● Exercise prompt: Go through the data and count each line that has the string "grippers". Give that count alone.
◇ ◇ ◇ ◇
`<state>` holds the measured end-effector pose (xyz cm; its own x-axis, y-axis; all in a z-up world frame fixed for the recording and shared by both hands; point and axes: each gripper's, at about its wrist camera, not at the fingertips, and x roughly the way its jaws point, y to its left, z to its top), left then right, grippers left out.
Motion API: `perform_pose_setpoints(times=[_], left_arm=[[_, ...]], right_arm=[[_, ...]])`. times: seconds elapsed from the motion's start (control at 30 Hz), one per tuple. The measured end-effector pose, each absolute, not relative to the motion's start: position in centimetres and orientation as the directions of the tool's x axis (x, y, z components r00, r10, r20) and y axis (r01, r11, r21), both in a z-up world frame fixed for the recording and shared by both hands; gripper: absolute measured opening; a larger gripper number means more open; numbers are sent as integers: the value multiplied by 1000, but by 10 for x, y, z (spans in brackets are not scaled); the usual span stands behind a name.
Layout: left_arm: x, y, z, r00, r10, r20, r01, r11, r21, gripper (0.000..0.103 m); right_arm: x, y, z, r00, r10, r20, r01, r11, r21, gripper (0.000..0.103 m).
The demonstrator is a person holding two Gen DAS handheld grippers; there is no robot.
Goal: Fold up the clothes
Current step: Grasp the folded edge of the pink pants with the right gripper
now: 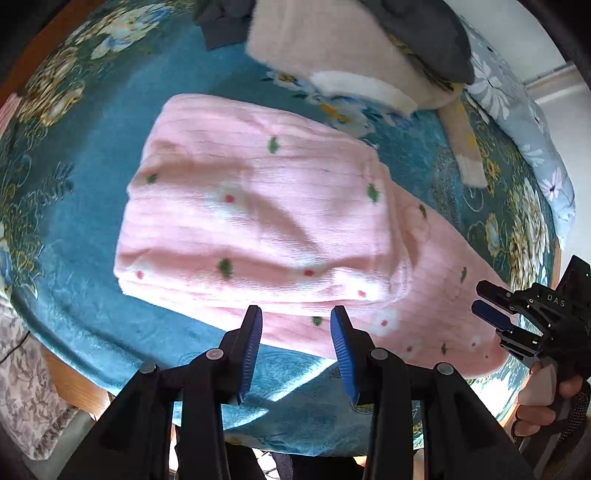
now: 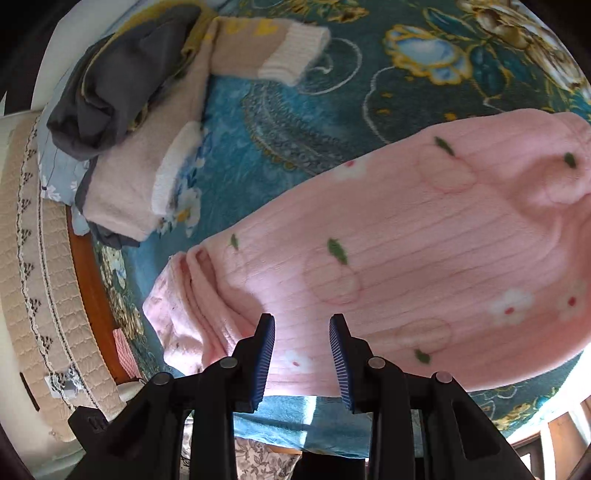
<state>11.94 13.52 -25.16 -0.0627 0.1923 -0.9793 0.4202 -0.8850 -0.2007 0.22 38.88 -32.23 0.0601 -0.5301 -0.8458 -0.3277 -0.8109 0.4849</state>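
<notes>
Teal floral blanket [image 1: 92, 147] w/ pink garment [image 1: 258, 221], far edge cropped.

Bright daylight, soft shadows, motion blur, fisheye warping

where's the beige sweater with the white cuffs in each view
Left wrist view: the beige sweater lies at the top centre, beyond the pink garment, under a grey garment.
Right wrist view: the sweater sits at the upper left, one white cuff reaching toward top centre.
Shared landmark: the grey garment piled on the sweater.
</notes>
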Motion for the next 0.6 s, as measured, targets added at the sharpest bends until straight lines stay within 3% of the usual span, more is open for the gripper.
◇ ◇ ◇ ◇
● Output for this exercise: 2